Conditional logistic regression analysis additionally adjusted for age at menarch, BMI at diagnosis, and first-degree family history of colon cancer.
Numbers do not sum due to missing genotypes.
Results
Descriptive characteristics of the study populations have been published 23. Briefly, mean age at biospecimen collection was similar among cases and controls as expected from the matched design. In both cohorts, cases had greater mean BMI at diagnosis and were more likely to have never smoked than controls. Most participants were postmenopausal at diagnosis. Among postmenopausal women, cases were more likely to have used postmenopausal hormones.
Based on 1181 controls with blood specimens that were successfully assayed, we examined the relationship of RTL with several endometrial cancer risk factors (Table I). RTL showed significant inverse relationships with age (Ptrend = 0.03) and BMI at blood draw (Ptrend = 0.003). Weight gain from age 18 until blood draw among NHS participants showed a significant inverse association with RTL (Ptrend = 0.001). Among all controls, we found a highly significant positive association with age at menarche (Ptrend < 0.001), where women who had a later age at menarche tended to have longer RTL. RTL distributions did not differ by smoking status (p=0.41). RTL was also not associated with cigarettes per day among ever smokers, oral contraceptive use, or age at menopause (Ptrend ≥ 0.34).
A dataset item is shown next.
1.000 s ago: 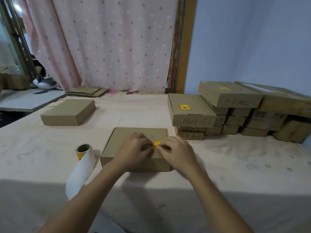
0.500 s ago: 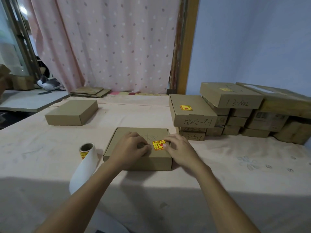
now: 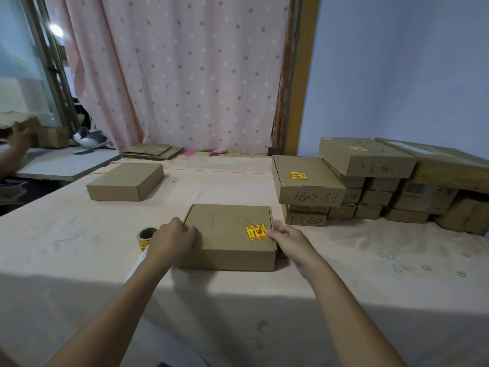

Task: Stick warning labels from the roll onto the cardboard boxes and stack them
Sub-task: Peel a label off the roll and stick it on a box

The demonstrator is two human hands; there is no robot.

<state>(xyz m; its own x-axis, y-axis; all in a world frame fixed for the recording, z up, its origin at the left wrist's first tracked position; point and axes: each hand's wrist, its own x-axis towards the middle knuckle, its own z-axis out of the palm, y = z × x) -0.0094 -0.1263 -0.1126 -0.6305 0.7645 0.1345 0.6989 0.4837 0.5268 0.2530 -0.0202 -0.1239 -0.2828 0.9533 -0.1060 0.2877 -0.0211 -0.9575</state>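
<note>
- The flat brown cardboard box (image 3: 230, 235) lies on the peach cloth-covered counter (image 3: 79, 247) just in front of the person, with a yellow-and-red warning label (image 3: 256, 232) stuck flat near its right edge.
- The left hand (image 3: 173, 238) is curled over the box's left edge, fingers on the lid, thumb side down the wall; the right hand (image 3: 287, 238) cups the right edge just beside the label. Both look like a light grip on the box, nothing else held.
- The small roll of yellow labels (image 3: 145, 237) stands just left of the box, behind the left hand, its white backing strip (image 3: 135, 266) trailing toward the person.
- Judged step: lift the labelled box and carry it to the stack of labelled brown boxes (image 3: 308, 186) at the right.
- To do it well: get fingers under both short sides, lift level so the lid stays shut, and keep the left wrist clear of the roll.
- Set it squarely on the front pile, edges aligned, label up; that pile already sits off-centre on the smaller boxes beneath it, so lower gently.
- One plain unlabelled cardboard box (image 3: 125, 181) waits at far left.
</note>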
To minimize the potential for reverse causation, we restricted RTL analyses to 279 women with incident endometrial cancer diagnosed after blood collection and their 791 matched controls. We did not observe a significant relationship between RTL and endometrial cancer risk (Ptrend = 0.37; Table II). Women in the shortest quartile of RTL (1st quartile) had a multivariate adjusted OR = 1.20 (95% CI = 0.73 – 1.96) compared to women in the longest quartile of RTL (4th quartile). This risk was attenuated when restricted to women postmenopausal at diagnosis (OR = 1.04, 95% CI = 0.61 – 1.79).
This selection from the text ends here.